#### [ABOUT THIS EXERCISE]
Copy all of the material below, line for line.

#### [COLLECTED MATERIAL]
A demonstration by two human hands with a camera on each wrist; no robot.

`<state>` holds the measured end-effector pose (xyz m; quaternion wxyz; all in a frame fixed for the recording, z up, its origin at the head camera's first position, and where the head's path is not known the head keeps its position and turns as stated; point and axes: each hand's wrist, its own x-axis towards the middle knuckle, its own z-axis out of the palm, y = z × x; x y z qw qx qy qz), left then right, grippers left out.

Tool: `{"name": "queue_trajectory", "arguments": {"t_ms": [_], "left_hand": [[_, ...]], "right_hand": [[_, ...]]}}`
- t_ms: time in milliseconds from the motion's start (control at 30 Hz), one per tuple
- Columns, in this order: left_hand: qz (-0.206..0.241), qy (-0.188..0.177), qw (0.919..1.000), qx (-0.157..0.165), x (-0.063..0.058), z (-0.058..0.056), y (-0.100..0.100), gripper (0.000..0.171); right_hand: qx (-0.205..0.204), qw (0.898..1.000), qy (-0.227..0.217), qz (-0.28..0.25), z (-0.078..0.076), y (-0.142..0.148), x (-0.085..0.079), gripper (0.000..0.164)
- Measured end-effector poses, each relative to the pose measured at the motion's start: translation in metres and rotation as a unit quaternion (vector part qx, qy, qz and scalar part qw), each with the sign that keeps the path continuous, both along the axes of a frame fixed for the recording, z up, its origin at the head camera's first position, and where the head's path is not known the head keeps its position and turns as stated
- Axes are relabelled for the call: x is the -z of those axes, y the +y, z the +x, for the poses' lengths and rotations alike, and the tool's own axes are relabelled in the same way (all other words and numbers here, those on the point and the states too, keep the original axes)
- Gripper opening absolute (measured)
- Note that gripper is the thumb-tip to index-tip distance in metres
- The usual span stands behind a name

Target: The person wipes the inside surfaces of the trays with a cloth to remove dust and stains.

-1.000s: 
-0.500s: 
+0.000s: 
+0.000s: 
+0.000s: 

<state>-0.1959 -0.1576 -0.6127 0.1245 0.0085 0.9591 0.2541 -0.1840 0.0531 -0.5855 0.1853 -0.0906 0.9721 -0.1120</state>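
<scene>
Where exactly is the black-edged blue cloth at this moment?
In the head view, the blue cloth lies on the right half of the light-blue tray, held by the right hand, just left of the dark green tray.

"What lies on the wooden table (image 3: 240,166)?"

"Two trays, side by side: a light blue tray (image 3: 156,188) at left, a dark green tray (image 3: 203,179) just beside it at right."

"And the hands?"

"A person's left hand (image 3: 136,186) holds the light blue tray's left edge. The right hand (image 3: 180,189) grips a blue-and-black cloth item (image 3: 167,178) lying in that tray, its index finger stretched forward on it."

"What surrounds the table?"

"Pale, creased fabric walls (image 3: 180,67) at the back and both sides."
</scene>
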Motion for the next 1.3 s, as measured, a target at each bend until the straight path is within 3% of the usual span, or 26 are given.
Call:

#### [EXERCISE OUTPUT]
A demonstration by two human hands with a camera on each wrist; no robot.

`<state>` holds the measured end-effector pose (xyz m; quaternion wxyz; all in a frame fixed for the recording, z up, its origin at the head camera's first position, and where the head's path is not known the head keeps its position and turns as stated; point and axes: each hand's wrist, its own x-axis towards the middle knuckle, its own z-axis out of the palm, y = z × x; x y z qw qx qy qz), left then right, grippers left out.

Tool: `{"name": "queue_trajectory", "arguments": {"t_ms": [_], "left_hand": [[_, ...]], "right_hand": [[_, ...]]}}`
- t_ms: time in milliseconds from the motion's start (control at 30 Hz), one per tuple
- Columns, in this order: left_hand: qz (-0.206..0.241), qy (-0.188..0.177), qw (0.919..1.000), qx (-0.157..0.165), x (-0.063..0.058), z (-0.058..0.056), y (-0.100..0.100), gripper (0.000..0.171); right_hand: qx (-0.205..0.204), qw (0.898..1.000), qy (-0.227..0.217), qz (-0.28..0.25), z (-0.078..0.076), y (-0.142..0.148), x (-0.085..0.079), gripper (0.000..0.164)
- Measured end-effector poses, each relative to the pose measured at the motion's start: translation in metres and rotation as a unit quaternion (vector part qx, qy, qz and scalar part qw), each with the sign that keeps the path continuous, both along the axes of a frame fixed for the recording, z up, its origin at the head camera's first position, and where the head's path is not known the head keeps its position and turns as stated
- Axes are relabelled for the call: x is the -z of those axes, y the +y, z the +x, for the poses' lengths and rotations alike, and the tool's own axes are relabelled in the same way (all other words and numbers here, those on the point and the states too, keep the original axes)
- Gripper opening absolute (measured)
- Note that gripper is the thumb-tip to index-tip distance in metres
- The usual span stands behind a name

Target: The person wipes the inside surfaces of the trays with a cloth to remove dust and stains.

-1.000s: 
-0.500s: 
+0.000s: 
+0.000s: 
+0.000s: 

<state>-0.1959 -0.1576 -0.6127 0.1245 0.0085 0.9591 0.2541 -0.1840 0.0531 -0.5855 0.1853 -0.0906 0.9721 -0.1120</state>
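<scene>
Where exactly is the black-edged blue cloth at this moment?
In the head view, the blue cloth lies on the right half of the light-blue tray, held by the right hand, just left of the dark green tray.

"What lies on the wooden table (image 3: 240,166)?"

"Two trays, side by side: a light blue tray (image 3: 156,188) at left, a dark green tray (image 3: 203,179) just beside it at right."

"And the hands?"

"A person's left hand (image 3: 136,186) holds the light blue tray's left edge. The right hand (image 3: 180,189) grips a blue-and-black cloth item (image 3: 167,178) lying in that tray, its index finger stretched forward on it."

"What surrounds the table?"

"Pale, creased fabric walls (image 3: 180,67) at the back and both sides."
</scene>
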Motion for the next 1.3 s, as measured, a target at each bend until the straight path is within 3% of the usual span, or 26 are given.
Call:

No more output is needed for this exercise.